Exercise details — Count how many lines below include the string "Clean", and give that number without anything else.

Raw data —
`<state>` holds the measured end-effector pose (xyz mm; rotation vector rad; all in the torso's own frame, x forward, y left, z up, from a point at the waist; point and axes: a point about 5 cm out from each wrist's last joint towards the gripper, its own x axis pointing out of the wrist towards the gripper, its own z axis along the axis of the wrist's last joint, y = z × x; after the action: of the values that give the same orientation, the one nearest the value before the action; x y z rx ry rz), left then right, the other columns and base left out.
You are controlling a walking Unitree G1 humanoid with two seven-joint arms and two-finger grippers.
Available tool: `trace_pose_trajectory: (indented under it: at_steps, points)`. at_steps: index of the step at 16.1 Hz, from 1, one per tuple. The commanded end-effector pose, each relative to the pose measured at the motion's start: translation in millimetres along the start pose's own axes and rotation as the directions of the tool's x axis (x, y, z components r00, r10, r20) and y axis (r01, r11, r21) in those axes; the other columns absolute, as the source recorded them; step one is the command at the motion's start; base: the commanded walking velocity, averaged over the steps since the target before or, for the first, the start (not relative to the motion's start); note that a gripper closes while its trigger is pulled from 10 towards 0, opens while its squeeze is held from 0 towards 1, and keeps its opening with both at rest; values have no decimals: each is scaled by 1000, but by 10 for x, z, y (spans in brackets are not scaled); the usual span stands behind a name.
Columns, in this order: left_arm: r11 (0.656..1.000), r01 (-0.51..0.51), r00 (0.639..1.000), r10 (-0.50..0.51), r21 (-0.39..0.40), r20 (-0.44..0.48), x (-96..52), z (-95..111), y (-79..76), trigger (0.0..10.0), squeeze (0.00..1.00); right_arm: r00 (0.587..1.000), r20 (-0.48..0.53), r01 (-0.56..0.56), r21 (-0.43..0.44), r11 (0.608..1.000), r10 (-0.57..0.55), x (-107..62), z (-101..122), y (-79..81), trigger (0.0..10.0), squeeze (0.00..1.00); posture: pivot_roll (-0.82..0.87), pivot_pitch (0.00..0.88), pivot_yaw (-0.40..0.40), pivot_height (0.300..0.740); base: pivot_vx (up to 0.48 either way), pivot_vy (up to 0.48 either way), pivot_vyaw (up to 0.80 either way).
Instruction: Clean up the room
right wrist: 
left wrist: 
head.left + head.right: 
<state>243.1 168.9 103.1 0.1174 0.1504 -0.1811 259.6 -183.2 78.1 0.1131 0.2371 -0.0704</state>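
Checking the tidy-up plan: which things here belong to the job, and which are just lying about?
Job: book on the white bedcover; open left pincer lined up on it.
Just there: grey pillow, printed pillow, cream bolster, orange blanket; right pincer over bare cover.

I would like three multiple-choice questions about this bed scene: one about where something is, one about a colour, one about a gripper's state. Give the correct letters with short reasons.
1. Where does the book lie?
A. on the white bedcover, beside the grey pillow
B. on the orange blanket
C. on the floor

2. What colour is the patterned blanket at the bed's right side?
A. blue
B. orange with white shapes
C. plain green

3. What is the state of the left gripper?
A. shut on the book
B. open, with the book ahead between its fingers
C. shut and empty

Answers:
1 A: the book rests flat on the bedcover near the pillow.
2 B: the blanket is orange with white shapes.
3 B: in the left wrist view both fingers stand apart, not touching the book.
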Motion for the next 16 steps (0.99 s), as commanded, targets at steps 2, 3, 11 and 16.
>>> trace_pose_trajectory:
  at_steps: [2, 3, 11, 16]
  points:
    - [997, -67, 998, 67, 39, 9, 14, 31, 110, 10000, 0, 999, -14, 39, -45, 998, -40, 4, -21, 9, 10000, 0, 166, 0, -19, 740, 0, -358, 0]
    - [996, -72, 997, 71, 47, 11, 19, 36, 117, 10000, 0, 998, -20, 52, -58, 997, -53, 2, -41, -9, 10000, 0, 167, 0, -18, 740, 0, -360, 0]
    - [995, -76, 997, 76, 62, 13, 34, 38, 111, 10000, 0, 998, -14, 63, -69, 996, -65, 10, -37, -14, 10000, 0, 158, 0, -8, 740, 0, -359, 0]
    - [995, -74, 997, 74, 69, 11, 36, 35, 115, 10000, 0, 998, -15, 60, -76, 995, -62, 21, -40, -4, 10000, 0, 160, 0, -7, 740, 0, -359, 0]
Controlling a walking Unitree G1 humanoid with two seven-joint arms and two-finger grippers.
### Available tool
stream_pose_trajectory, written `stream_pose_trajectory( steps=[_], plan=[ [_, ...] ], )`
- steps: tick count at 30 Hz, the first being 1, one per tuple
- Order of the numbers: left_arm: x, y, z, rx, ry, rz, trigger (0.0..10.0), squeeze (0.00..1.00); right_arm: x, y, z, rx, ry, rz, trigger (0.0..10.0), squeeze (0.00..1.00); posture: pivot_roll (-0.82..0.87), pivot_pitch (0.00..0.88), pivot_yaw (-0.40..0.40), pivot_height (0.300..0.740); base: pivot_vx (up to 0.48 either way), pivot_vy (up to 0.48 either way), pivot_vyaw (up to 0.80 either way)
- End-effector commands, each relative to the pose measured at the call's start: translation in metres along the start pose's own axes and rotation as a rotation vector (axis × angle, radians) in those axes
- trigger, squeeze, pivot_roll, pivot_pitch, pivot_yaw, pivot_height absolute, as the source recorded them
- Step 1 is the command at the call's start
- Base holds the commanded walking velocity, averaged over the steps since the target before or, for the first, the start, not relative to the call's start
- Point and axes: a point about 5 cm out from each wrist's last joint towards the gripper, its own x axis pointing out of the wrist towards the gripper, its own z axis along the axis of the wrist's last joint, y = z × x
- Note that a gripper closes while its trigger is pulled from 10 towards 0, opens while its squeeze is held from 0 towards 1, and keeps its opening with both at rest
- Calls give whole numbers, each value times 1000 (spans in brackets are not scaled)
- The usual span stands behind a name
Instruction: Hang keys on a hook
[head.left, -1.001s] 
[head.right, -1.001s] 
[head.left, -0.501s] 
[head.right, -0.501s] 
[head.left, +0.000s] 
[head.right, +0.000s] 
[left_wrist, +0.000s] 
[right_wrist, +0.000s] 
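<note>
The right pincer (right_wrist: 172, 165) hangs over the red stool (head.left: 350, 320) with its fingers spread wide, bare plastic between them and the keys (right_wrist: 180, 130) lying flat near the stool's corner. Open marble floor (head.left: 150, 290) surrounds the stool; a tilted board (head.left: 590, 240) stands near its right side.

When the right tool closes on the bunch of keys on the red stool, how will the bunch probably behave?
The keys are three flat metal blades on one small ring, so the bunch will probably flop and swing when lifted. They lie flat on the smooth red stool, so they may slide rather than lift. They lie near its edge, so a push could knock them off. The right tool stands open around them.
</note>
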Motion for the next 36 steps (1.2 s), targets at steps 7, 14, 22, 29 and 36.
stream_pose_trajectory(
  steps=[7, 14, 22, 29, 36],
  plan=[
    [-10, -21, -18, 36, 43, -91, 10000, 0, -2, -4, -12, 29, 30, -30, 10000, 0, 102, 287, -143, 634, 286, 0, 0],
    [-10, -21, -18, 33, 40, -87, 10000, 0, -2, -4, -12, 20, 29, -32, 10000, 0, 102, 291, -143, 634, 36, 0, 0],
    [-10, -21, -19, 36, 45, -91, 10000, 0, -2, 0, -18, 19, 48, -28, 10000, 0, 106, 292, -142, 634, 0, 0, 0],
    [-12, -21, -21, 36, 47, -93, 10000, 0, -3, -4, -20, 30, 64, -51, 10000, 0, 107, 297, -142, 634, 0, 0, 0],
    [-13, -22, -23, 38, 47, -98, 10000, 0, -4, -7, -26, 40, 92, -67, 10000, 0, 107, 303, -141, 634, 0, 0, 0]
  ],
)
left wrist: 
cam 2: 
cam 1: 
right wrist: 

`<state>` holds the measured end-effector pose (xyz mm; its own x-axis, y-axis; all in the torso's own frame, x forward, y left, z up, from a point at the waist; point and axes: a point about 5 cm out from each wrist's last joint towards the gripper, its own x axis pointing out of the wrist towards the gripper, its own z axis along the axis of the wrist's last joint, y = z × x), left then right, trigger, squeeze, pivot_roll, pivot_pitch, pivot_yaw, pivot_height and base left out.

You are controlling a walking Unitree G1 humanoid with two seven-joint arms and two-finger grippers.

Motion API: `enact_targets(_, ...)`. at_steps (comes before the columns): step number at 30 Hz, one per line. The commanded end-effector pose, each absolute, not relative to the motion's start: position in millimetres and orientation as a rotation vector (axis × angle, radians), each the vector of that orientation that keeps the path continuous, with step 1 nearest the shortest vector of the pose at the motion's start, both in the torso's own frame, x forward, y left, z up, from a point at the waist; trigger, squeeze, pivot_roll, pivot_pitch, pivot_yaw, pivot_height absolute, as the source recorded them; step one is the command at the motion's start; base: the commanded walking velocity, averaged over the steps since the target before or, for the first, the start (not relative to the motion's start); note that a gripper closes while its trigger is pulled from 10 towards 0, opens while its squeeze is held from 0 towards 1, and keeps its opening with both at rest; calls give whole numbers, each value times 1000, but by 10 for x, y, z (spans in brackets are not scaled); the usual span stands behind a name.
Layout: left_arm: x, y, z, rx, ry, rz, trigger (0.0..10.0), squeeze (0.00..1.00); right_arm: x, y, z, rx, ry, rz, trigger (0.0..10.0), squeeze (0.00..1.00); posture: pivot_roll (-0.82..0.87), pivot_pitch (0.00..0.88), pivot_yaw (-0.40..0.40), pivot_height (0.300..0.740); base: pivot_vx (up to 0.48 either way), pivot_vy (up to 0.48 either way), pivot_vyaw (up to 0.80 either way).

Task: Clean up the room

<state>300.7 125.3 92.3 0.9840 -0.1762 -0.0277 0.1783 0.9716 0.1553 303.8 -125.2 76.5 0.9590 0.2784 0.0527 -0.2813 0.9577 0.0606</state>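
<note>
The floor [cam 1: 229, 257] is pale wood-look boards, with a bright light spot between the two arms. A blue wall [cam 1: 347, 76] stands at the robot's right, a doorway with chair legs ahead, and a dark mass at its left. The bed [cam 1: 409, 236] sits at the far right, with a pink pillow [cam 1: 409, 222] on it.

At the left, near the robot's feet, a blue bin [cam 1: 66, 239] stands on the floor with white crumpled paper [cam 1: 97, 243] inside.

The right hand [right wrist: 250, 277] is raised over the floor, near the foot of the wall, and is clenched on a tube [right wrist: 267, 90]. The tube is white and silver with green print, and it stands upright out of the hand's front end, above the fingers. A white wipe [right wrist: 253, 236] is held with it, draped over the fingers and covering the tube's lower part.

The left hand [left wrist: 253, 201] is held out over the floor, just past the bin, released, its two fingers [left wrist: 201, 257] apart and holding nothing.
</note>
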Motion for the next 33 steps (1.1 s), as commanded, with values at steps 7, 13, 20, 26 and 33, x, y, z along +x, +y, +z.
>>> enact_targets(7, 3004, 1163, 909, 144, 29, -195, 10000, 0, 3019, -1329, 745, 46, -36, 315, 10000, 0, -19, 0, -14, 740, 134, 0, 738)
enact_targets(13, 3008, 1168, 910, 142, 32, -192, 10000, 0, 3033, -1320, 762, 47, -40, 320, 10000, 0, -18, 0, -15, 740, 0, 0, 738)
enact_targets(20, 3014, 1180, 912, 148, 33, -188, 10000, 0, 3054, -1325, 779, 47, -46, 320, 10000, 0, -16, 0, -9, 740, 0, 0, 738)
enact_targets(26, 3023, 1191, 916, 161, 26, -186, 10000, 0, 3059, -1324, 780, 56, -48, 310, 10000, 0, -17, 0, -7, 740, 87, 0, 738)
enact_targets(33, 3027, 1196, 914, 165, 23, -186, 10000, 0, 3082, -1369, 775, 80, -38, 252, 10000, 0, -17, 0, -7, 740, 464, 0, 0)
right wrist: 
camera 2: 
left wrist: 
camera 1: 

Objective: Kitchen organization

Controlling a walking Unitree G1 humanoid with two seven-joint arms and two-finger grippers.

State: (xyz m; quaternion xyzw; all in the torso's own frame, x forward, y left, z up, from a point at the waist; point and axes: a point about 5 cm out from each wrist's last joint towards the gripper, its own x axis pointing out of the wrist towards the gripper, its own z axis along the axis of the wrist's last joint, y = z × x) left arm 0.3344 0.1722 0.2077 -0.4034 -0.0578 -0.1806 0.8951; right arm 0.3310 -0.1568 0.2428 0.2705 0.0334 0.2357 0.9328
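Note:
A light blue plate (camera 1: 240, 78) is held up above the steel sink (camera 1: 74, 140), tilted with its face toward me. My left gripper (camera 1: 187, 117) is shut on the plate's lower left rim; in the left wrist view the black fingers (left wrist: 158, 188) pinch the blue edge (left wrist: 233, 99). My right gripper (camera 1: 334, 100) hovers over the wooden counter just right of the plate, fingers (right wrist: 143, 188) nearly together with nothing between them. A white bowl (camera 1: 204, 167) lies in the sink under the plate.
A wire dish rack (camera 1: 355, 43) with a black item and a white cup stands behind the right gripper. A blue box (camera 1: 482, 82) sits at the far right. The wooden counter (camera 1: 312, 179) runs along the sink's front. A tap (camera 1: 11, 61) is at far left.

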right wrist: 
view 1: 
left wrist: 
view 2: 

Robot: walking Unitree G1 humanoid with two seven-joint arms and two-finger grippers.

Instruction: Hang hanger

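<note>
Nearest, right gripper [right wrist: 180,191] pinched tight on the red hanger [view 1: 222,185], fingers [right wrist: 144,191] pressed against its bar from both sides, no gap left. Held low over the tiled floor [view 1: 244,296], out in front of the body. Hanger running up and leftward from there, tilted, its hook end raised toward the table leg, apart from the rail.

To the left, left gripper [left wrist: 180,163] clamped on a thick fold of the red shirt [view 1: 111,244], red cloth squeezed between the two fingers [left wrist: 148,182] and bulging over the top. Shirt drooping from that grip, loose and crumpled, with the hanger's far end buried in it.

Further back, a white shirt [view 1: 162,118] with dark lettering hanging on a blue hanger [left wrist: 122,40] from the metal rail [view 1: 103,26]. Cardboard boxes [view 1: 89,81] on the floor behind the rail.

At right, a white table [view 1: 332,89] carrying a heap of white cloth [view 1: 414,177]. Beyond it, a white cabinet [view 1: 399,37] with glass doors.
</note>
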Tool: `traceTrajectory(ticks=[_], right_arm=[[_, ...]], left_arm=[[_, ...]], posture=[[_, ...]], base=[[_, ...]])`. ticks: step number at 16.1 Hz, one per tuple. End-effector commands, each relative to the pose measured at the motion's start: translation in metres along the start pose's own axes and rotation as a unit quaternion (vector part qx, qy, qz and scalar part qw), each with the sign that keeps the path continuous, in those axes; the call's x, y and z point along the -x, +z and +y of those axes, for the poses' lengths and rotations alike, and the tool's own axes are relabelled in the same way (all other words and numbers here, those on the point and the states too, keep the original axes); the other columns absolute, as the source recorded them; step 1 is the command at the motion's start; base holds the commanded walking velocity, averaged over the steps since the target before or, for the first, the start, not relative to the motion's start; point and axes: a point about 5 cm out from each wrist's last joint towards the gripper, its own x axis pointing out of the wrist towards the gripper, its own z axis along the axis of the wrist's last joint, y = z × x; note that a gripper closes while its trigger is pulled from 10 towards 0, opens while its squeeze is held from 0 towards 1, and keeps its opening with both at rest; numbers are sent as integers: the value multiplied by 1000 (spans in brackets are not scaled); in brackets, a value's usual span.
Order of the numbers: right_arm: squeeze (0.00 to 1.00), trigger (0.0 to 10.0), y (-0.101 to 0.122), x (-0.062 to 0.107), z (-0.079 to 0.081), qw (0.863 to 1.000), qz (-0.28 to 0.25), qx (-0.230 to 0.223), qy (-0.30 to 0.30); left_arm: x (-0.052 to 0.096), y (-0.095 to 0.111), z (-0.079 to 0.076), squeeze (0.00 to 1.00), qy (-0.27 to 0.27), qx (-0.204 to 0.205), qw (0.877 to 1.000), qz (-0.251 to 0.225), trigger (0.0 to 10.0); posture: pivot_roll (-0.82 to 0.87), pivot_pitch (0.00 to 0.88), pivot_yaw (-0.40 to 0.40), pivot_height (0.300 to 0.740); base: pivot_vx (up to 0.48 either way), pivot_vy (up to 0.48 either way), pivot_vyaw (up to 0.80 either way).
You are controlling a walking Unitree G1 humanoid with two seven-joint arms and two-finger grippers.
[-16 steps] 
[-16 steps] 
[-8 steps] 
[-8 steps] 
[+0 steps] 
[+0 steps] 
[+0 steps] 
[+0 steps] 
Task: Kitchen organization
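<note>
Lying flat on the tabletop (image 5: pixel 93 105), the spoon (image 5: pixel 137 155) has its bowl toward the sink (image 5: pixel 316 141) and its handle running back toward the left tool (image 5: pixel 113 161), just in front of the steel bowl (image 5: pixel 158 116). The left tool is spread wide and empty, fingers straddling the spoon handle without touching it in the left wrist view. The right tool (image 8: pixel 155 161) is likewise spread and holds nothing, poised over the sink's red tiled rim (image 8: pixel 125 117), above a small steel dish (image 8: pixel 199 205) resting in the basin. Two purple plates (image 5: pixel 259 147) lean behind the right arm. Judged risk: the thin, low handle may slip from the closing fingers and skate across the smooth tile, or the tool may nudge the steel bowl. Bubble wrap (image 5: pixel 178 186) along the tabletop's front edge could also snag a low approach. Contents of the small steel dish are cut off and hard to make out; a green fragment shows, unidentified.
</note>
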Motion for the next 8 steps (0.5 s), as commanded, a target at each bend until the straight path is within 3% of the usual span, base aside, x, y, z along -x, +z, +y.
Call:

Reply — 2